Mon père est sur le dos blessé au bras à cause d’un fragment. Un garde se relève ; il est décapité par un Katana noir.

- Je vous l’avais dit que ce lieu ne vous protégerait pas.

Mon père gémit de douleur, stupéfait tous comme je le suis.

- Comment avez-vous pu survivre à ça ?

- Et vous, comment avez-vous pu continuer à vendre des armes illégalement alors que votre femme a payé le prix fort à votre place ?

Mon père est en colère, c’est toujours ce qui se passe quand quelqu’un aborde le sujet.

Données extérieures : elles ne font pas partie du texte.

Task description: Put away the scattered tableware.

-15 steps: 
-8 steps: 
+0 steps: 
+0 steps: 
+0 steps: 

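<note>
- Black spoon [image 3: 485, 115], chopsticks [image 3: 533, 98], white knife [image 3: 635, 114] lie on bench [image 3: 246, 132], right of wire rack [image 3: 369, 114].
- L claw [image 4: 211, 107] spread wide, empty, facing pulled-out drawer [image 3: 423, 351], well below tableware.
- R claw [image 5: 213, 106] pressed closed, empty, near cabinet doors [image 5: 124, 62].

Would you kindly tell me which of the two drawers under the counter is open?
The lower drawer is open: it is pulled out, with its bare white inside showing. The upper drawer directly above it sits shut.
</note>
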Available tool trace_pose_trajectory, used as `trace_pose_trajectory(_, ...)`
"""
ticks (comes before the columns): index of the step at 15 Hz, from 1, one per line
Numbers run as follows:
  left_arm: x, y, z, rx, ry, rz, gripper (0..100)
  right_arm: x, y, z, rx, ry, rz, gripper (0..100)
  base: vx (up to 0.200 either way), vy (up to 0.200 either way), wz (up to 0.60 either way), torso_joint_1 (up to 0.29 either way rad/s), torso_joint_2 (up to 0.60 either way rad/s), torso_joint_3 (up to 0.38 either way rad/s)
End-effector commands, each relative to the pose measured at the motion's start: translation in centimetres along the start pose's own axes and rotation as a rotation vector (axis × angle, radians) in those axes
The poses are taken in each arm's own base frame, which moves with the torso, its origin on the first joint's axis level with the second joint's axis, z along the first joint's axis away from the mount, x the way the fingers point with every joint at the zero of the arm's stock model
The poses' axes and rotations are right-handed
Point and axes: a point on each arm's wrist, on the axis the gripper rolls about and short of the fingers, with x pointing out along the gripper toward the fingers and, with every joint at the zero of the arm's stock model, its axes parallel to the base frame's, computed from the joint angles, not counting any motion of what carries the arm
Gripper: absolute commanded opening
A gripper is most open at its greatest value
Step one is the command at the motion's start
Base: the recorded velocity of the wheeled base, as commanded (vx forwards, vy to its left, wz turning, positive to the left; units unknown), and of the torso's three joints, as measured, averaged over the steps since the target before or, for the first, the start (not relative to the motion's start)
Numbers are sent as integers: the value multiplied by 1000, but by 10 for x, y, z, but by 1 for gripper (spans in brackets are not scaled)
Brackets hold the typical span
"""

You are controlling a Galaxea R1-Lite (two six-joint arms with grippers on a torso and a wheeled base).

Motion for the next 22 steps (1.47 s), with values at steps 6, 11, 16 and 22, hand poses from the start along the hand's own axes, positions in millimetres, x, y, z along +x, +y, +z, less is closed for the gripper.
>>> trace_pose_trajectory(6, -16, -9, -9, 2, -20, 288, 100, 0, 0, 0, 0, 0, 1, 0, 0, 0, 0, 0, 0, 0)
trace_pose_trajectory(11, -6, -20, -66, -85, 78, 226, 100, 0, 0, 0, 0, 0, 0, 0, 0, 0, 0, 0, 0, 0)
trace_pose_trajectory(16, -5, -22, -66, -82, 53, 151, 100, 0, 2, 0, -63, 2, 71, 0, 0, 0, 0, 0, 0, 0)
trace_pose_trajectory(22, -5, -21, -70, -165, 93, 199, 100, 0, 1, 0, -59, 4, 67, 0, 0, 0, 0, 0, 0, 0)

- Comment osez-vous parler d’elle !?

Il tire avec son arme de poing, chaque balle cette fois la touche, mais elle ne tressaille même pas ! Le chargeur est vide, L'Ombre bleutée juge mon père, je le vois dans son regard, le mépris est palpable.

- La vérité fait mal. Marchand de morts, vous vendez des armes à d’autres mafias et à des terroristes, tout en éliminant tous ceux qui oseraient vous arrêtez, innocent compris. À quoi vous attendiez-vous au juste ? À survivre ?

Il lui crache à la figure, elle reste de marbre.

- Bien, ainsi soit-il, une dernière volonté ?

- épargnez mon fils, il est innocent.

- Ça, je le sais. vous pouvez dormir et rêver, il sera épargné.

Mon père à terre se fait trancher la gorge, elle le regarde se vider de son sang, je lui hurle de le sauver, mais toujours elle reste immobile et imperturbable. Ainsi, il est mort. L’ombre décide de sortir de notre manoir. Des robots à forme humaine l’aident à emporter toutes les armes, même celles détruites. Je ne savais même pas que ces choses étaient au point, voilà qui va rendre certains métiers inutiles.

Il leur en fallut du temps, suffisamment pour que ma porte s’ouvre. Il ne reste plus que la masse comme arme valide. Je la retire avec beaucoup de mal, mais j’y arrive. Je retourne au poste de surveillance, elle revient et se dirige vers le bunker, sûrement pour me tuer. J’attends derrière la porte et je vais la surprendre.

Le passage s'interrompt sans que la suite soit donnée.